A new threat actor tracked as TA886 is targeting organizations in the United States and Germany with new malware customized to perform surveillance and data theft on infected systems.

The previously unknown cluster of activity was first discovered by Proofpoint in October 2022, with the security firm reports that it continued until 2023.

The threat actor appears to be financially motivated, performing a preliminary assessment of hacked systems to determine if the target is valuable enough for further intrusion.

Monitor victims before stealing data

Threat actor targets victims using phishing emails that include Microsoft Publisher (.pub) attachments with malicious macros, URLs linking to .pub files with macros or PDFs containing URLs that download dangerous JavaScript files.

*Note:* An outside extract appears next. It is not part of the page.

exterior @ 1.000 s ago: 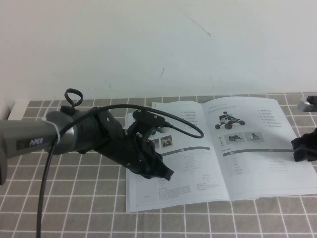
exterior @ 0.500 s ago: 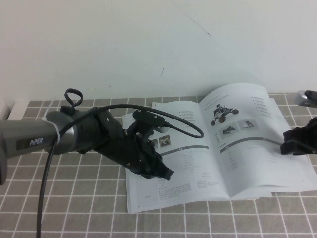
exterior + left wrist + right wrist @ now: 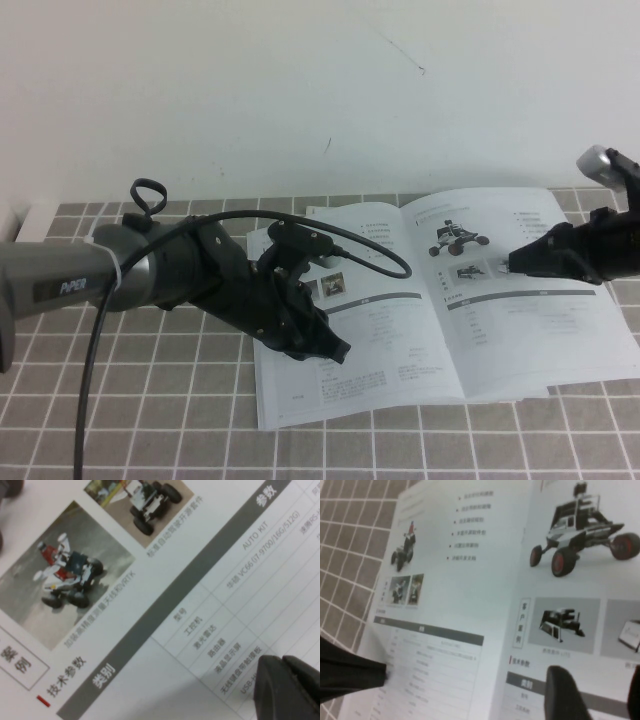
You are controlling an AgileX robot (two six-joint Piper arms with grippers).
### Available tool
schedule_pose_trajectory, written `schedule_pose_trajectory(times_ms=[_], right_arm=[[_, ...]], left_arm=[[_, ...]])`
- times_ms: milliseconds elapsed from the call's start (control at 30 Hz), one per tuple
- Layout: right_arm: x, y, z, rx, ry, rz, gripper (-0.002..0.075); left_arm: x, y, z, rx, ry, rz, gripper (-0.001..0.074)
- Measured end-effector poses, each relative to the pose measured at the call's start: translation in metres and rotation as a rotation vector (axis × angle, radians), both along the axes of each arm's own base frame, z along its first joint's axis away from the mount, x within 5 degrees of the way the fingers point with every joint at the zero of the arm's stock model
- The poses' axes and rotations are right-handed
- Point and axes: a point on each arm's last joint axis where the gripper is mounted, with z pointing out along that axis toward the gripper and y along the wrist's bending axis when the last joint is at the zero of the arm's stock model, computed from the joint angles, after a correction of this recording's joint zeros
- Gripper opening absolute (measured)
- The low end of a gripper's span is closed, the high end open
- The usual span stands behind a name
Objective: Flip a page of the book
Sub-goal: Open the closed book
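The book (image 3: 385, 345) lies open on the tiled table. My left gripper (image 3: 338, 352) is shut, its tip (image 3: 282, 661) down on the left-hand sheet beside a grey-banded table. The page (image 3: 520, 325) with the dark rover (image 3: 580, 535) is the right-hand sheet; it bows slightly, with lower sheets showing under its near right corner. My right gripper (image 3: 512, 264) reaches in from the right over this page's face, near the two small greyish photos. It stands open (image 3: 597, 682), with the printed page showing between its fingers (image 3: 562, 695).
The table (image 3: 150, 420) has a brown-grey cover with a white grid. A white wall (image 3: 300, 90) rises just behind the book. The left arm's black cable (image 3: 385, 262) loops over the left-hand sheet. The left gripper's dark tip (image 3: 345, 675) shows in the right wrist view.
My right gripper has moved left and up from the page's right edge to over its face. The page bulged up half a second ago and now lies lower. The left arm has stayed put.
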Motion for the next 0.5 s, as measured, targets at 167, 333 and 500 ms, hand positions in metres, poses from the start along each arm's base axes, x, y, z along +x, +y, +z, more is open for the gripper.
schedule_pose_trajectory(times_ms=[167,333,500], right_arm=[[0.002,-0.006,0.006,-0.051,-0.047,-0.021,0.0282],[0.006,-0.028,0.025,-0.199,-0.06,-0.104,0.0308],[0.007,-0.04,0.023,-0.314,-0.026,-0.101,0.038]], left_arm=[[0.0,0.0,0.0,0.0,0.001,-0.001,-0.0004],[0.0,0.0,0.0,-0.001,0.005,-0.003,-0.0004],[0.0,-0.001,0.0,-0.002,0.007,-0.004,-0.0004]])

Proofpoint reports that the number of emails sent in TA886 increased exponentially in December 2022 and continued to increase in January 2023, with emails being written in either English or German, depending on the target.

If the recipients of these emails click on the URLs, a multi-step chain of attack is triggered, resulting in the download and execution of “Screenshotter”, one of TA886’s custom malware tools.

This tool takes JPG screenshots of the victim’s machine and sends them back to the threat actor’s server for review.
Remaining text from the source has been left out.